El mar nunca guarda silencio por mucho tiempo.
Cuando el viento cambia, su voz vuelve, suave al principio, como un recuerdo que no quiere molestar.
En las últimas semanas, Livia había empezado a escucharlo otra vez.
Un rumor bajo, constante, que subía con las mareas y se colaba en los pasillos de la villa como una respiración antigua.
—¿Lo oyes? —preguntó una noche.
—¿Qué cosa? —respondió Dante, mirando desde la terraza.
—El mar. Está hablando.
—El mar siempre habla.
—No. Esta vez suena como advertencia.
—Quizá sea solo el viento.
—O quizá el viento trae voces que olvidamos escuchar.
Los días seguían llenos de trabajo: nuevas cooperativas, proyectos agrícolas, acuerdos con las regiones vecinas.
El sur, aunque aún herido, se movía con una dignidad tranquila.
Pero cada noche, cuando la marea subía, los pescadores contaban lo mismo:
luces extrañas sobre el agua, barcas sin nombre que desaparecían en la niebla, sombras que observaban desde lejos.
—Supersticiones —dijo Dante una tarde.
—No lo sé —respondió Livia—. A veces, las supersticiones solo son verdades que nadie quiere admitir.
Una madrugada, un mensajero llegó con una carta sin sello.
“El norte no duerme.
El fuego no olvida.
La marea traerá lo que creíste haber sepultado.”
Livia la leyó en silencio.
Dante se la quitó de las manos.
—¿Crees que es Santoro?
—No.
—¿Entonces quién?
—El pasado.
En la escuela, los niños preparaban una exposición sobre la historia reciente.
Una niña le entregó a Livia un dibujo:
un mar azul, una villa blanca y dos figuras de pie, una junto a la otra.
—¿Quiénes son? —preguntó Livia.
—Ustedes —respondió la niña—. Los que cuidan el fuego para que no se apague.

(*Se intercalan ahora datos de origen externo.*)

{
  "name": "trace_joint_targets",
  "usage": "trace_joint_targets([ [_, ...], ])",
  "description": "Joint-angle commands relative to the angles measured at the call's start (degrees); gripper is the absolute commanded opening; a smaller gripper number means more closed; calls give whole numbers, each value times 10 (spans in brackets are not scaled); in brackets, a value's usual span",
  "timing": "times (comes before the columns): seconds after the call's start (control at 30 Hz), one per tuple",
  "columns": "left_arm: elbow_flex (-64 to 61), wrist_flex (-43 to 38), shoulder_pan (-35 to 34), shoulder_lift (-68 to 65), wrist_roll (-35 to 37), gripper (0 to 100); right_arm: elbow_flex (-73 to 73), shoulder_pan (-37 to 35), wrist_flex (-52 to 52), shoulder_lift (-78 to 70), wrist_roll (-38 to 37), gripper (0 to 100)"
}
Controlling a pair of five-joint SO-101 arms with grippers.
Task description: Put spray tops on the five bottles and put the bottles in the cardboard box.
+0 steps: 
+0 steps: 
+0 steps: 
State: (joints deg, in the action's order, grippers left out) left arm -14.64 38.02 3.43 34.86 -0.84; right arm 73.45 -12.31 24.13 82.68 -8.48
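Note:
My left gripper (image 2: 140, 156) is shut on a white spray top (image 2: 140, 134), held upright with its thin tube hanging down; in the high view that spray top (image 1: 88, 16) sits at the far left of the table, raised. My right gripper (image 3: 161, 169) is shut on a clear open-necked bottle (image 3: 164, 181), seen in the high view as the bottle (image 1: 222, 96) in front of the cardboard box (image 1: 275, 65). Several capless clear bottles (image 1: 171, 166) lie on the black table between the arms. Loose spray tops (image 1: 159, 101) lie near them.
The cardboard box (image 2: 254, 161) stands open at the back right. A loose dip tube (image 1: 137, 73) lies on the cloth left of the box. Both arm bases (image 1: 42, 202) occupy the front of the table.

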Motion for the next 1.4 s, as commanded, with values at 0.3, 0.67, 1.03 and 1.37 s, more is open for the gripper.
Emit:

Livia guardó el dibujo entre sus papeles.
—El fuego y el mar —murmuró.
—¿Qué dices? —preguntó Serena.
—Dos fuerzas que no pueden poseer. Solo respetarse.
Esa noche, la brisa del mar llegó cargada de sal.
Livia no podía dormir.
Caminó hasta la orilla, descalza, dejando que el agua fría le rozara los tobillos.
El rumor estaba ahí otra vez, más claro.
Una mezcla de viento, agua y algo más profundo.
—¿Qué quieres decirme? —susurró.
No hubo respuesta, solo una ola que rompió más cerca de lo habitual, dejando sobre la arena una pequeña botella de cristal.
Dentro, un papel doblado muchas veces.
Lo abrió.
“El sur florece, pero las raíces siguen heridas.
No todo lo enterrado está muerto.”
Dante llegó corriendo, alarmado.
—¿Qué haces aquí sola?
—Escuchando.
—¿Qué encontraste?
—Una advertencia.
—¿Otra?
—No. Una memoria.
—¿Crees que alguien nos vigila?
—No lo creo. Lo siento.
—Entonces no volverás a venir sola.
—No puedo prometer eso.
—Livia…
—Si el mar tiene algo que decir, quiero escucharlo.
Dante la miró, frustrado y conmovido.
—¿Y si el mar solo devuelve ecos?
—Entonces que el eco me responda.
Al amanecer, el rumor del mar cesó.
Solo el silencio quedó flotando, denso, como si el agua misma contuviera el aliento.
Livia levantó la vista hacia el horizonte.
El sol nacía sobre las olas, dorando la espuma como oro líquido.
—Tal vez el mar no nos advierte —dijo.
—¿Entonces qué hace? —preguntó Dante.
—Nos recuerda.
—¿De qué?
—De que todo lo que amamos tiene profundidad.
El viento se detuvo.
Las aguas, en calma, parecían escuchar también.